* **Your instructions**: Beginning with the first line of the entries below, quote each line until you reach and include the line with "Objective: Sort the".

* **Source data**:
_ _ _ _ _
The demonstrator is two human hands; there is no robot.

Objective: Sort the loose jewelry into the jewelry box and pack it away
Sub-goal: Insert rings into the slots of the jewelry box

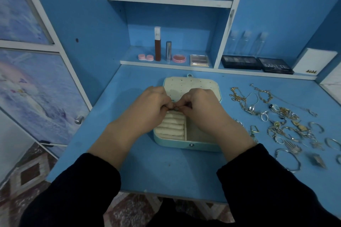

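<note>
Jewelry box (191, 145) sits open mid-desk (147, 171), pale teal shell w/ cream lining, lid (191, 83) laid back flat on the far side. Inside: a row of ring rolls (171, 127) on the left, a plain compartment (197, 134) on the right. Left hand (153, 103) and right hand (201, 105) meet over the far end of the rolls, fingers curled, tips touching each other. Whether they pinch a small piece or nothing, I cannot tell; the knuckles hide it. Loose jewelry (282, 123) lies in a heap on the desk to the right of the box, well apart from both hands: chains, rings and bangles, gold and silver mixed. Black sleeves (83, 190) cover both forearms. Behind, on the shelf, two dark palettes (239, 61) lie side by side.
</note>
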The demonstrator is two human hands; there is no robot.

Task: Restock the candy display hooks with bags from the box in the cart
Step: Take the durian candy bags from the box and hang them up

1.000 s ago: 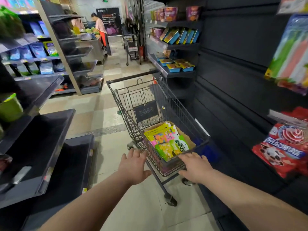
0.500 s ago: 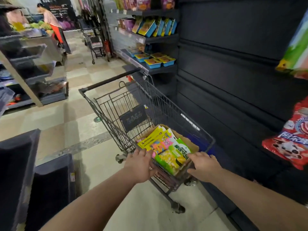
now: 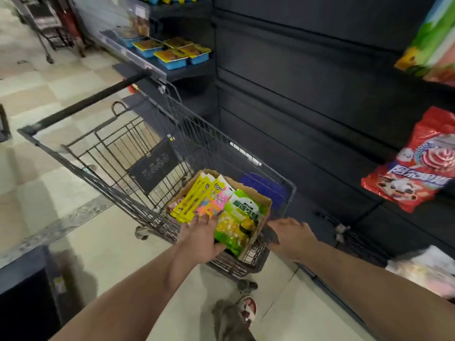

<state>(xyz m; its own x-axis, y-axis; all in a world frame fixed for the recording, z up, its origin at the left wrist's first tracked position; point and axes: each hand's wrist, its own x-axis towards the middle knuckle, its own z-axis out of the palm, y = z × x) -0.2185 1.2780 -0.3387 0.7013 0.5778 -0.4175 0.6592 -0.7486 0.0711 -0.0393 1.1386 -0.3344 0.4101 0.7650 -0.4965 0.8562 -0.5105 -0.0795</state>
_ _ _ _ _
* **Exercise solution**:
The demonstrator is two human hands; there is no robot.

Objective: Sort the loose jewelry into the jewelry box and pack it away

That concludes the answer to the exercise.